The expected output is the first line of the data below and every line after it, up to and including the line containing "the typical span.", each reproduced exactly.

[[ Recorded data, beginning ]]

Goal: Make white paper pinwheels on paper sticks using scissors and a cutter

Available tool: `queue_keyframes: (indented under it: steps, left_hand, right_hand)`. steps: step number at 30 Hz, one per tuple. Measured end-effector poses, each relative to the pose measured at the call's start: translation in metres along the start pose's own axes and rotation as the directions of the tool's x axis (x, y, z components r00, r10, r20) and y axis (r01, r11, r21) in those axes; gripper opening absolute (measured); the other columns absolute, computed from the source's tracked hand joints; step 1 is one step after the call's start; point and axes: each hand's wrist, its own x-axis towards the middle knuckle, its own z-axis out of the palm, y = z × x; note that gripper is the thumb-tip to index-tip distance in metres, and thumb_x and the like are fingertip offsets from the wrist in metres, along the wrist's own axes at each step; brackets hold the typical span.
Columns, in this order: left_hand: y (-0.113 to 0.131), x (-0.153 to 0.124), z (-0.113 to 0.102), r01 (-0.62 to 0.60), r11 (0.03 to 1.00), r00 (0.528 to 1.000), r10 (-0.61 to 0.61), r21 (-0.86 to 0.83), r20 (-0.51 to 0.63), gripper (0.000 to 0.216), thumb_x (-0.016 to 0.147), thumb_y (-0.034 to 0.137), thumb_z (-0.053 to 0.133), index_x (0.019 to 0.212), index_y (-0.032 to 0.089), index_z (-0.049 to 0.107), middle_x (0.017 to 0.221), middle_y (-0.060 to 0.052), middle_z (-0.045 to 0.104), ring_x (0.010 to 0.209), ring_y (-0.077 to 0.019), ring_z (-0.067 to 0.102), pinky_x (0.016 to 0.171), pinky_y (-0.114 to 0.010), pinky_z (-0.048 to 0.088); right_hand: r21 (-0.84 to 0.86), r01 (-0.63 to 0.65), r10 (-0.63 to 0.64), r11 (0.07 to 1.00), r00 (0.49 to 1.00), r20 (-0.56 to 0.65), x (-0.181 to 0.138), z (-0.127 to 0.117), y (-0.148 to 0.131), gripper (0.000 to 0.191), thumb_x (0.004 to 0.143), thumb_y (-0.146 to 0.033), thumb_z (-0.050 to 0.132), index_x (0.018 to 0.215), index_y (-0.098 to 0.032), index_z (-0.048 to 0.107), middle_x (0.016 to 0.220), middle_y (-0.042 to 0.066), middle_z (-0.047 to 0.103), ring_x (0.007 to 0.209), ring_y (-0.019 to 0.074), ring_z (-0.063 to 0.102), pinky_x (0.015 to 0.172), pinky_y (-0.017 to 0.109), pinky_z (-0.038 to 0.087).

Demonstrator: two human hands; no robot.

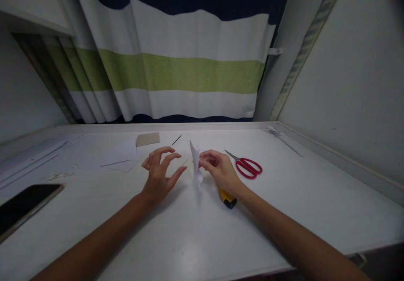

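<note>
My right hand (pixel 221 169) pinches a small white folded piece of paper (pixel 196 163) and holds it upright just above the white table (pixel 284 197). My left hand (pixel 160 173) hovers to the left of the paper with its fingers spread and curved, holding nothing. A yellow and black utility knife (pixel 227 198) lies on the table under my right wrist, partly hidden. Red-handled scissors (pixel 248 166) lie shut to the right of my right hand.
White paper sheets (pixel 124 157) and a brown card piece (pixel 147 139) lie at the back left, with a thin dark pen or needle (pixel 176 140) near them. A dark phone (pixel 23 207) rests at the left edge. A striped curtain (pixel 176 70) hangs behind.
</note>
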Motion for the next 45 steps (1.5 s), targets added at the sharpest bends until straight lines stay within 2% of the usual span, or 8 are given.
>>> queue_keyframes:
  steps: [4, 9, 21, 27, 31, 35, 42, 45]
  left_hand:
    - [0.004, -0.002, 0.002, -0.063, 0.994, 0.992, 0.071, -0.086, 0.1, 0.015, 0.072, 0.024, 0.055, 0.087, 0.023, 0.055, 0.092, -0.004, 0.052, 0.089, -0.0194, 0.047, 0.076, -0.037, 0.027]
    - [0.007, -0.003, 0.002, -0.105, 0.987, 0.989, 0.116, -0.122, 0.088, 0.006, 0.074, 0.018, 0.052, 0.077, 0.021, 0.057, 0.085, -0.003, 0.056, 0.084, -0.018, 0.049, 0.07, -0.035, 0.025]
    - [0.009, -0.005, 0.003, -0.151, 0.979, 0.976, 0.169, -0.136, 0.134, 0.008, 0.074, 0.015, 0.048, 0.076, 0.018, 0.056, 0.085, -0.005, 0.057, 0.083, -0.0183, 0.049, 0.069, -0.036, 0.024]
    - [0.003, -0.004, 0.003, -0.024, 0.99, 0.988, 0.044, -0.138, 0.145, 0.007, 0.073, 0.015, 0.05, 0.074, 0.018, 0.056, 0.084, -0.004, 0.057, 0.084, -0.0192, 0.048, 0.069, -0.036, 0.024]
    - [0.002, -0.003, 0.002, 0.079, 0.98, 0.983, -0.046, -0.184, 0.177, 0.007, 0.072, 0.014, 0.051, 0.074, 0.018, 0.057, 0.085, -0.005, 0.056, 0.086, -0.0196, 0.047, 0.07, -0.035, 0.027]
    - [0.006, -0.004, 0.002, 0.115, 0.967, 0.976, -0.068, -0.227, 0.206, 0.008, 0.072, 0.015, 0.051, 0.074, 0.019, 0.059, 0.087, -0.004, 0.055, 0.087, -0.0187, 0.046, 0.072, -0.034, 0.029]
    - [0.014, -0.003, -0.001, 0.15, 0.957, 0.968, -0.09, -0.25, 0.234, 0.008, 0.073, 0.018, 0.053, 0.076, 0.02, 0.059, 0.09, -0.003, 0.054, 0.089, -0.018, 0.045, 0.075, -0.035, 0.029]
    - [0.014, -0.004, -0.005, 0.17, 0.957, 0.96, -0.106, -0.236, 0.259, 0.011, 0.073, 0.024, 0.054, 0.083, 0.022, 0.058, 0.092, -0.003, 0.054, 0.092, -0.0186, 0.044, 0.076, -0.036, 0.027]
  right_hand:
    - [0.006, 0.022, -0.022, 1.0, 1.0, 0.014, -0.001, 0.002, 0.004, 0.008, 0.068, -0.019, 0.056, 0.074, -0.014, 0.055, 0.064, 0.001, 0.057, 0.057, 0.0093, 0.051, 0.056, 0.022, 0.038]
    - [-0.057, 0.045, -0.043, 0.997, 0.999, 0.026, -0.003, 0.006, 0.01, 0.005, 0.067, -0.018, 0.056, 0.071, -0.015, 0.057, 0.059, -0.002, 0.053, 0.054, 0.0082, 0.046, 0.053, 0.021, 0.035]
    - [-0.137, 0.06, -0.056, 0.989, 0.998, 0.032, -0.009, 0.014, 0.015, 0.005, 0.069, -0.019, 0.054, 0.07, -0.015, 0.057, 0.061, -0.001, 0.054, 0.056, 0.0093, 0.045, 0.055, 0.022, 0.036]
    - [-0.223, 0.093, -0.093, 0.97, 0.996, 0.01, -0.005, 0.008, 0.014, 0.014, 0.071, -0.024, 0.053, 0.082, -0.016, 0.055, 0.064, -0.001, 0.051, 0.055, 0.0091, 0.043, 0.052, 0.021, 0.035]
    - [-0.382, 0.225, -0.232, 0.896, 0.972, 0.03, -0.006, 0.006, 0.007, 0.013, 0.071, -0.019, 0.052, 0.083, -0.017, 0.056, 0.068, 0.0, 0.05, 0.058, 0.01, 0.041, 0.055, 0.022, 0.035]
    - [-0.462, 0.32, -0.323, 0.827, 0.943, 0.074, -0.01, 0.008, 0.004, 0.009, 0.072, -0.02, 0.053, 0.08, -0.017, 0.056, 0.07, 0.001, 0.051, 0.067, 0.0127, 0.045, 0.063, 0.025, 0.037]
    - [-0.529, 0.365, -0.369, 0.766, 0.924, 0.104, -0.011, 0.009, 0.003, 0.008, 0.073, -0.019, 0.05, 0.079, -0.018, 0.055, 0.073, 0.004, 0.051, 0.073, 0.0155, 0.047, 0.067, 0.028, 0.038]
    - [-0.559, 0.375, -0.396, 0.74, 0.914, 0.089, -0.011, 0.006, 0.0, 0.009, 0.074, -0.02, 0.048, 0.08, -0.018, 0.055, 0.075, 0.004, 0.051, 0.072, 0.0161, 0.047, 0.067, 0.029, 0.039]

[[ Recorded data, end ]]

Response box —
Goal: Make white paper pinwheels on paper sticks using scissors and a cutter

Available tool: `queue_keyframes: (indented under it: steps, left_hand, right_hand)`. steps: step number at 30 Hz, one per tuple. Measured end-effector poses, each relative to the pose measured at the call's start: translation in metres along the start pose's own axes and rotation as the directions of the tool's x axis (x, y, z components r00, r10, r20) and y axis (r01, r11, r21) in those axes; gripper opening absolute (measured); the other columns absolute, computed from the source's tracked hand joints; step 1 is one step after the call's start; point and axes: each hand's wrist, its own x-axis towards the middle knuckle, its own z-axis out of the palm, y = z × x; note that gripper is the thumb-tip to index-tip distance in metres, and thumb_x and the like are fingertip offsets from the wrist in metres, along the wrist's own axes at each step; brackets hold the typical span.

There is no more to the output, and the exercise is done.